What needs to be done:
Where a line holds the word "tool", count it, then give only the total for the entries below.

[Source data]
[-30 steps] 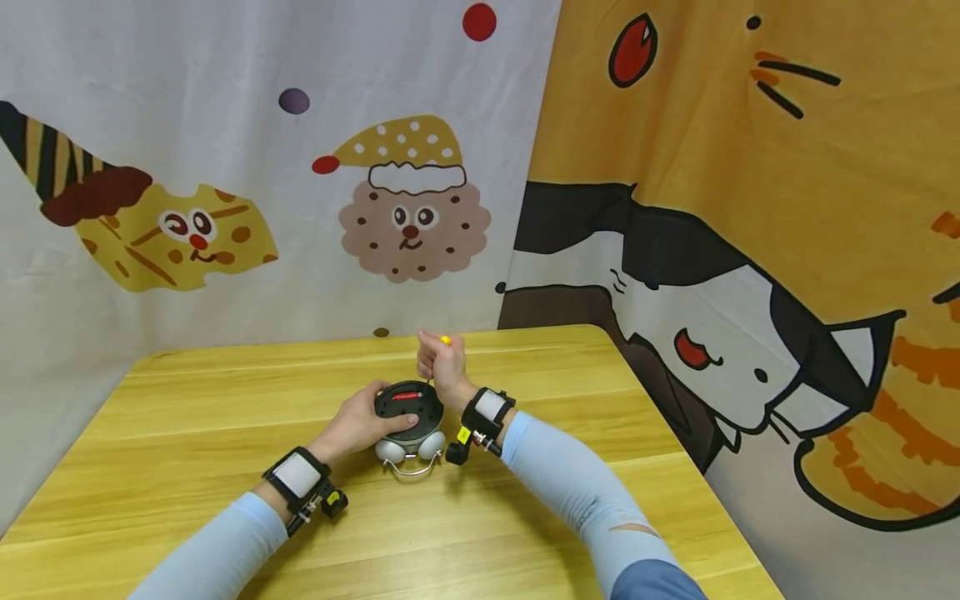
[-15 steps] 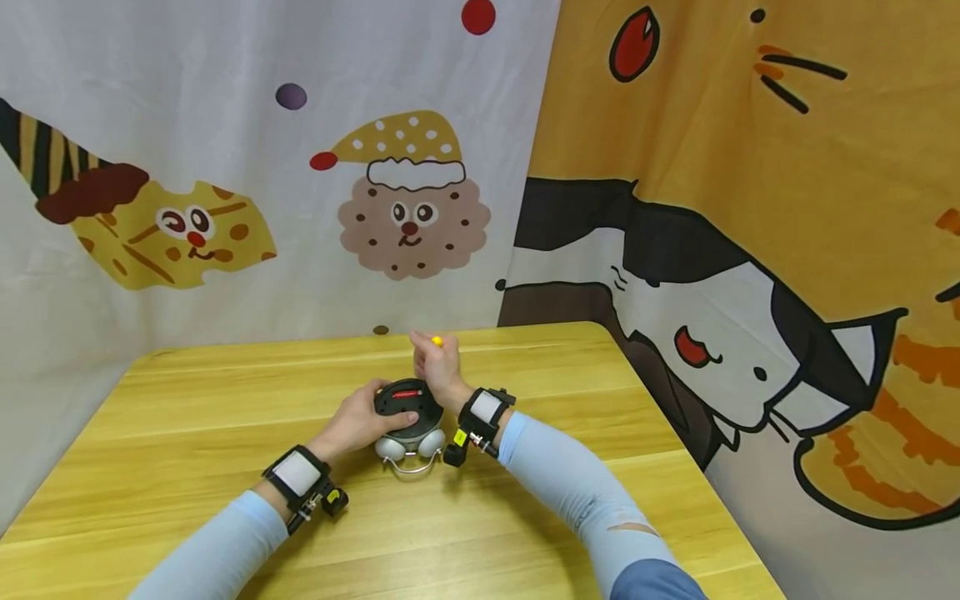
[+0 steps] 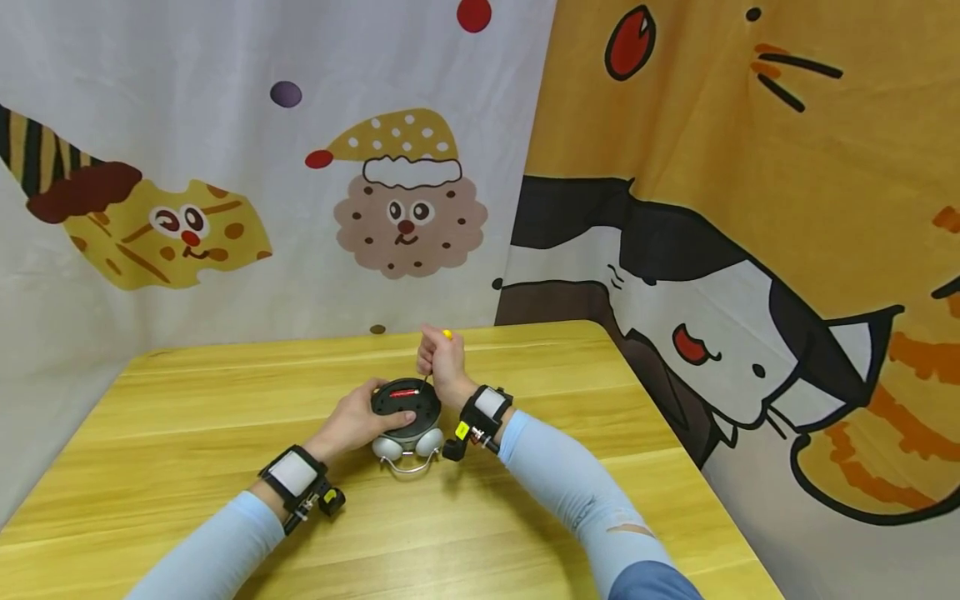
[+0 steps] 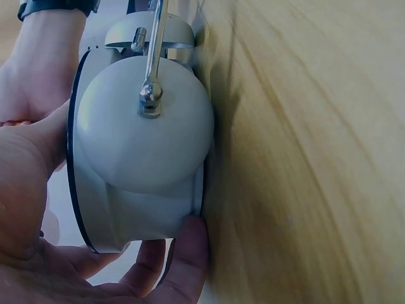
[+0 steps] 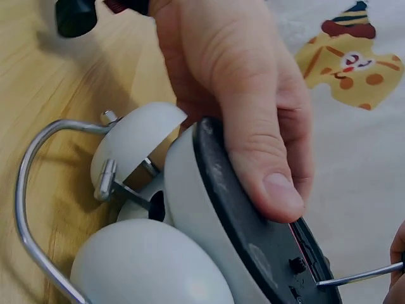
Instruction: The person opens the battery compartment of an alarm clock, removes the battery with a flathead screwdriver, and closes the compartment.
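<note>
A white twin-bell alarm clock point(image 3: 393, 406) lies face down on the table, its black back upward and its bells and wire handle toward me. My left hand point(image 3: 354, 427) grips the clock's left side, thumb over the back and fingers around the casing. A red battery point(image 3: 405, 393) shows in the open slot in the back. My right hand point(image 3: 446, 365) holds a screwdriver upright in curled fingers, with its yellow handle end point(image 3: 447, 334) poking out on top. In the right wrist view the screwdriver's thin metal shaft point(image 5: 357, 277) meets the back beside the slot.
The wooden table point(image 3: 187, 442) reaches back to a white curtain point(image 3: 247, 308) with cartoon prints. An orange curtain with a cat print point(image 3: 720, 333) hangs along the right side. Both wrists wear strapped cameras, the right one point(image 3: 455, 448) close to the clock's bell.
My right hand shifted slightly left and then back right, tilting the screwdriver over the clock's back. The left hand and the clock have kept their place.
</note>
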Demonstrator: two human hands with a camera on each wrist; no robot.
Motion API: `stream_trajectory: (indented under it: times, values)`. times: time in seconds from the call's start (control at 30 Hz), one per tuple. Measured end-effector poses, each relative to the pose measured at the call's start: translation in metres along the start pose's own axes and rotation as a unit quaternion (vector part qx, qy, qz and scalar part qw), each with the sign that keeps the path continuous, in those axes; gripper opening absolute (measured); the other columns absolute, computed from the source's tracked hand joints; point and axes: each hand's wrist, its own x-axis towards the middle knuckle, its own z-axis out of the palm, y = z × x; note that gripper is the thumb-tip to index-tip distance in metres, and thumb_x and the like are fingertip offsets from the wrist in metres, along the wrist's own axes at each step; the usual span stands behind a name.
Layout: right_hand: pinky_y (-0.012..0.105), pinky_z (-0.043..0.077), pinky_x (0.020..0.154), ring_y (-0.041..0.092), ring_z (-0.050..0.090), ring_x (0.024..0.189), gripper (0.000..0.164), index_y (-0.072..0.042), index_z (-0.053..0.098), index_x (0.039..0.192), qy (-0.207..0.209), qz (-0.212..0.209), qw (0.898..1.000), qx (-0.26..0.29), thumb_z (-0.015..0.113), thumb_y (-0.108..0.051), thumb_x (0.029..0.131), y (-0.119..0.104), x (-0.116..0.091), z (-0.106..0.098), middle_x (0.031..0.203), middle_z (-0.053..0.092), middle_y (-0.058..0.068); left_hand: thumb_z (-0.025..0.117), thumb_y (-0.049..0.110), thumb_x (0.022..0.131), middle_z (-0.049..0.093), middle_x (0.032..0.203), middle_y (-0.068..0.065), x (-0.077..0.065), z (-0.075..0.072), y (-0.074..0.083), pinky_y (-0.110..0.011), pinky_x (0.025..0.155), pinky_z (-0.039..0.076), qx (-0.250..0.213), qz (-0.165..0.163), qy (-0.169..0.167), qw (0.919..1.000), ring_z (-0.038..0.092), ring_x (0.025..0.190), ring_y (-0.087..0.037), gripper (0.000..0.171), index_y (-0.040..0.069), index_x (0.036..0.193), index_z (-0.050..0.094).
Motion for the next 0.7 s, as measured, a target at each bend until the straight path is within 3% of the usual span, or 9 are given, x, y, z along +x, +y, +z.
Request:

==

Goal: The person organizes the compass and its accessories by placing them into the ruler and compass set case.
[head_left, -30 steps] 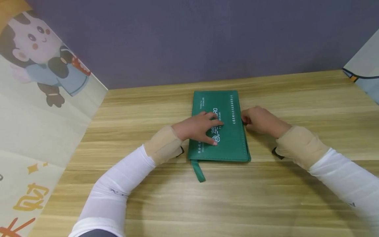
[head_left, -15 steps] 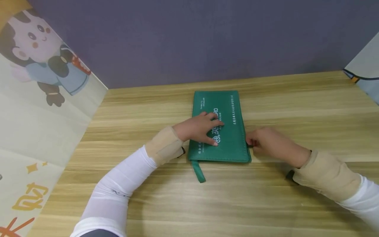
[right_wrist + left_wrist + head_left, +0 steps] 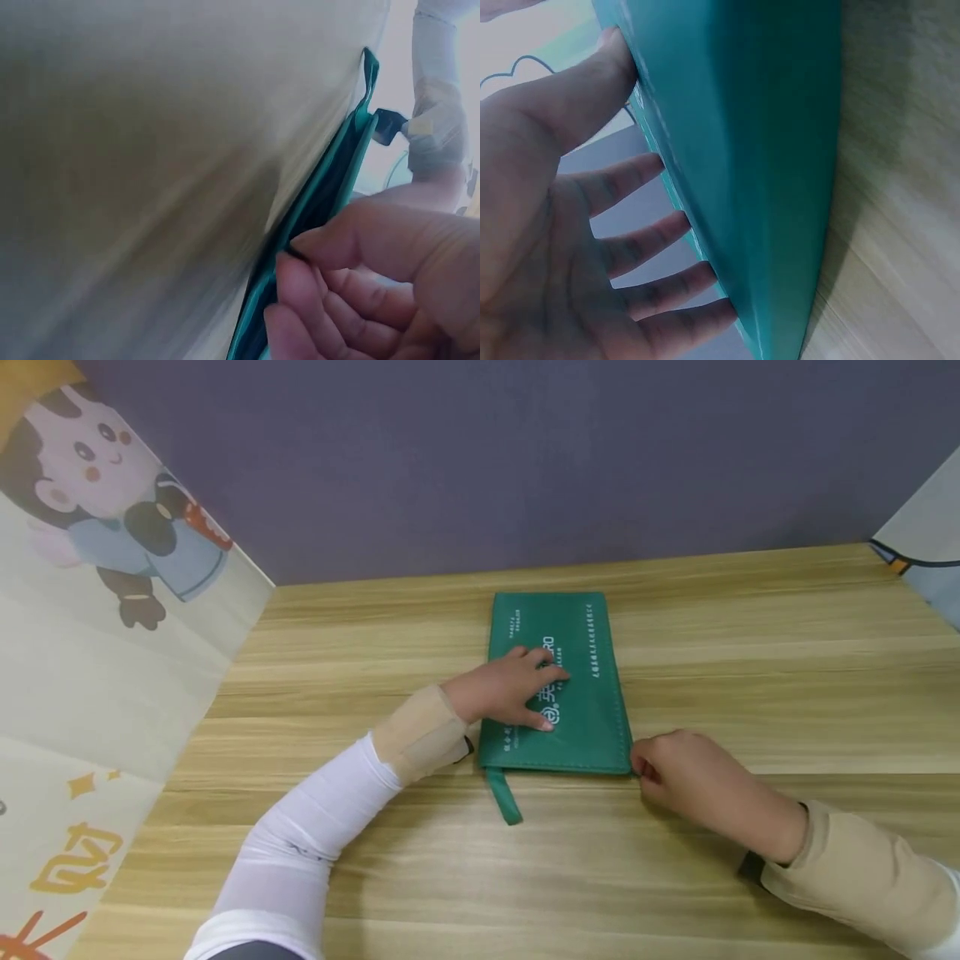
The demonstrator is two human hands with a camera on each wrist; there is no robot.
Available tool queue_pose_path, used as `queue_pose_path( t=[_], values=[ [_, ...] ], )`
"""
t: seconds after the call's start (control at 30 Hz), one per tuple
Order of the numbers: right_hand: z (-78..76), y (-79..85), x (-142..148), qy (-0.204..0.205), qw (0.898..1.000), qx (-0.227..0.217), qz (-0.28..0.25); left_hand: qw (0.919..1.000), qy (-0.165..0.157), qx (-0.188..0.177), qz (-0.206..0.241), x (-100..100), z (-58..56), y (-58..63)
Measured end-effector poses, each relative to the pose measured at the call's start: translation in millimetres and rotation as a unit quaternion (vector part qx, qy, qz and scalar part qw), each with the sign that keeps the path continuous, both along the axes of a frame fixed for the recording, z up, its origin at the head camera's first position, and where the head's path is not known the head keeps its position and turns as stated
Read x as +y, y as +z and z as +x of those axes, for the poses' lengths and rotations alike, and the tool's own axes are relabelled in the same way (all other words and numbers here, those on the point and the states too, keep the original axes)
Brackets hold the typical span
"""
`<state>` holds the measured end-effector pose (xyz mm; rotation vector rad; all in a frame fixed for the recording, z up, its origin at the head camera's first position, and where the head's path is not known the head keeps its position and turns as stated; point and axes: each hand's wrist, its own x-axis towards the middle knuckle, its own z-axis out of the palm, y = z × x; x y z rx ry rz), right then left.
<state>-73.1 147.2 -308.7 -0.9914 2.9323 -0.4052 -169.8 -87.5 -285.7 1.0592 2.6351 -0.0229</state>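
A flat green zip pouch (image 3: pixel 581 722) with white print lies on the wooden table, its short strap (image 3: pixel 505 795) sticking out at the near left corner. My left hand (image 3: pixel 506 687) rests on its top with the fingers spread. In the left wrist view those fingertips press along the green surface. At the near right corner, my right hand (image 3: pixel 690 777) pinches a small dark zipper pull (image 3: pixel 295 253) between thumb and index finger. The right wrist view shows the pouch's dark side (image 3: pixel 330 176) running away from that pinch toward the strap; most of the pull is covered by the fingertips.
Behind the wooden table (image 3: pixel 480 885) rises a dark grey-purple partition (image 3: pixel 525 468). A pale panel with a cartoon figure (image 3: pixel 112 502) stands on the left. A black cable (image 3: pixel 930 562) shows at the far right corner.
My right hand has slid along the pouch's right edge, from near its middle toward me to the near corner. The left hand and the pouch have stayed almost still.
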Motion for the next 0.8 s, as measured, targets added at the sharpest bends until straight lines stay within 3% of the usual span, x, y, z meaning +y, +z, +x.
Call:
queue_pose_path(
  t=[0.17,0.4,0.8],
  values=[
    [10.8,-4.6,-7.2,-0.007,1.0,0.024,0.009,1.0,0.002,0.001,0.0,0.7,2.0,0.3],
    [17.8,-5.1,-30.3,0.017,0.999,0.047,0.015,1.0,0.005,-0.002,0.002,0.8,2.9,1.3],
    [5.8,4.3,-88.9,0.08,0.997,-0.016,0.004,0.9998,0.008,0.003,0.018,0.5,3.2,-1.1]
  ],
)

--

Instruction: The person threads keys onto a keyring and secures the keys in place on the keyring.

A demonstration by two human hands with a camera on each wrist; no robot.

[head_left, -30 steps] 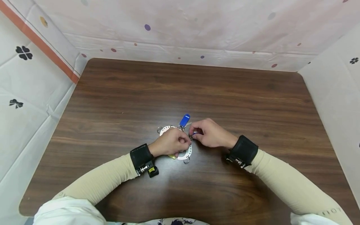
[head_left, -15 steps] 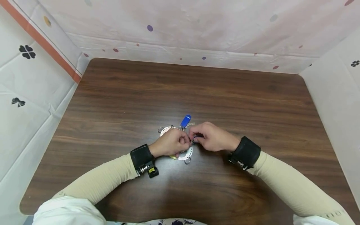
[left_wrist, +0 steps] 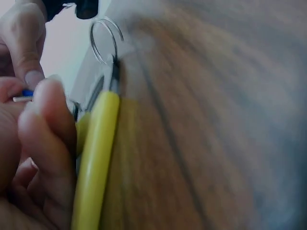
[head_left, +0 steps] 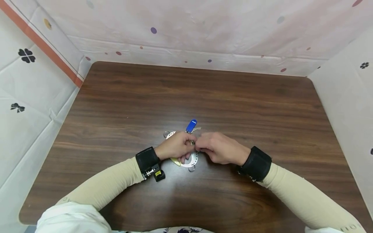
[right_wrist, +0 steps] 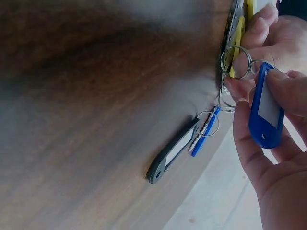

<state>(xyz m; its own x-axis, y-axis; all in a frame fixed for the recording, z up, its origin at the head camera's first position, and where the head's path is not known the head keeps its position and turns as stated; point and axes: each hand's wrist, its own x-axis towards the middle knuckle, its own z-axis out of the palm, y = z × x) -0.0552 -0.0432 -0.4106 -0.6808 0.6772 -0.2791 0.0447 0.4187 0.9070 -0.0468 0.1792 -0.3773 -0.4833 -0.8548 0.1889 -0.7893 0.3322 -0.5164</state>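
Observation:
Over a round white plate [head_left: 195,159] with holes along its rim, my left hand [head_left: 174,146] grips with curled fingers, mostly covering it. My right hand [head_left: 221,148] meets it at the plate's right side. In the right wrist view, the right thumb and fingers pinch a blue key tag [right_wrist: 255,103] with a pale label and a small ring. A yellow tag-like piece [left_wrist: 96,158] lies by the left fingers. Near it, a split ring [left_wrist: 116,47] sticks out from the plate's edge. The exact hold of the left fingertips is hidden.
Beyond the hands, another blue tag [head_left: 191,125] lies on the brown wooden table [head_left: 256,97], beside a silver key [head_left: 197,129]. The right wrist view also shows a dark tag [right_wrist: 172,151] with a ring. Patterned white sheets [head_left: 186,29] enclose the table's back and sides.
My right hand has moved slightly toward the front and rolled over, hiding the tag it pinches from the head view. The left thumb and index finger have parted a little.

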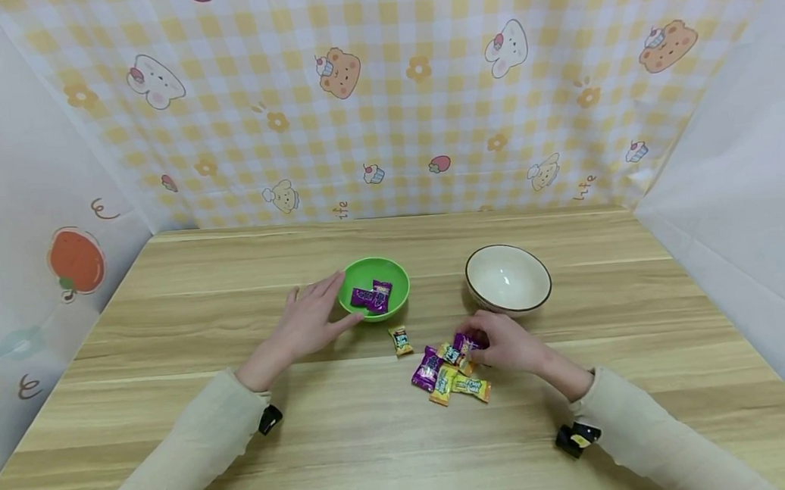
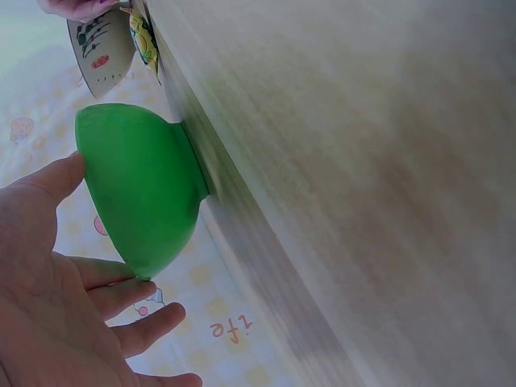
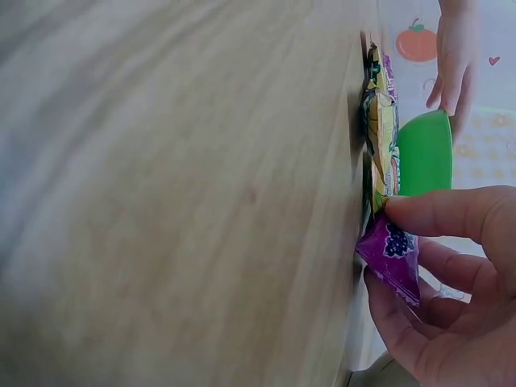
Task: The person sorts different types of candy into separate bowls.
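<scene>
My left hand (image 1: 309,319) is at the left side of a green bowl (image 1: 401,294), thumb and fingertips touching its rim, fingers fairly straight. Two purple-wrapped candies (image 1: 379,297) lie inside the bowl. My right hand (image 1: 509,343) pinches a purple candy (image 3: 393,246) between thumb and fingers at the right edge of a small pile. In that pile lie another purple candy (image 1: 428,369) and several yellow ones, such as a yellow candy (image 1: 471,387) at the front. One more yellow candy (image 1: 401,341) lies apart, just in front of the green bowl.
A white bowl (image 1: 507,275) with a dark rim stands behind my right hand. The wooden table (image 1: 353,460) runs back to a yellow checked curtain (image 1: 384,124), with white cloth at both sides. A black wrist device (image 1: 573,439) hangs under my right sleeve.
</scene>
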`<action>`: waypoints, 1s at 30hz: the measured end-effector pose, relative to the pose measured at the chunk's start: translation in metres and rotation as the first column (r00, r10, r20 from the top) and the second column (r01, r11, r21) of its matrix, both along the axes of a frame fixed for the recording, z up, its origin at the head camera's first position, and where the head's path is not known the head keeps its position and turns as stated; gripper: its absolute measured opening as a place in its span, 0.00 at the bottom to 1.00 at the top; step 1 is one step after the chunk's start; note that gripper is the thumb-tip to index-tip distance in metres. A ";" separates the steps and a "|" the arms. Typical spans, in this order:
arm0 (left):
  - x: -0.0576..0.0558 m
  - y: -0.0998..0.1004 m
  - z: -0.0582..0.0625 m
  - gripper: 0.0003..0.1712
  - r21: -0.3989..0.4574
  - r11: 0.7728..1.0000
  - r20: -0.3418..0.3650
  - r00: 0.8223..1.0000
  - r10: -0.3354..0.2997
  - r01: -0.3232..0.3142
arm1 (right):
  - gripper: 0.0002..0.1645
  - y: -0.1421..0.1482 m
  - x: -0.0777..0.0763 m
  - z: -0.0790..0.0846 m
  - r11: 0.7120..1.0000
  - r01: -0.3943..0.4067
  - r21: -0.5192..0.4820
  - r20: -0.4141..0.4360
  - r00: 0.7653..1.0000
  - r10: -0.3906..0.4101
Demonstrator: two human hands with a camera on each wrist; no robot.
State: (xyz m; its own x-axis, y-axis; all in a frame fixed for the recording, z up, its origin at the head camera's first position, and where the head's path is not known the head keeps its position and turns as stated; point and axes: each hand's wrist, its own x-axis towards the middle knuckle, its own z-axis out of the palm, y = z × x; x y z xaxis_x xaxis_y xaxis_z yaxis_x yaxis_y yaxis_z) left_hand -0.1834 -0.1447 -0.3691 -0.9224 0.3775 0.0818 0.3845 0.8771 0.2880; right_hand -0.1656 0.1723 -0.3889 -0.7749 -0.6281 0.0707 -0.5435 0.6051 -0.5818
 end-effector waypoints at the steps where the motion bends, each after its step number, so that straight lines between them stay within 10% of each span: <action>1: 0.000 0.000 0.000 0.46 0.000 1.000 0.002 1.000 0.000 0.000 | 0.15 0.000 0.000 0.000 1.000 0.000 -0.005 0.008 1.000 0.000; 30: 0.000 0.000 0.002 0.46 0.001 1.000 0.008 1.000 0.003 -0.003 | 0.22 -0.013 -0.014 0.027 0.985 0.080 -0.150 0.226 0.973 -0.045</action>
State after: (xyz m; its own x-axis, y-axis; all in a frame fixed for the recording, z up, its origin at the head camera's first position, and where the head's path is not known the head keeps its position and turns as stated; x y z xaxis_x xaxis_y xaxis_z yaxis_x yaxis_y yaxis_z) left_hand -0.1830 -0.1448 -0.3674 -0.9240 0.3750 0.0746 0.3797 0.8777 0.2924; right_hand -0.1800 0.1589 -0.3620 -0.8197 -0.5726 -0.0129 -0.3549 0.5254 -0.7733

Written response:
2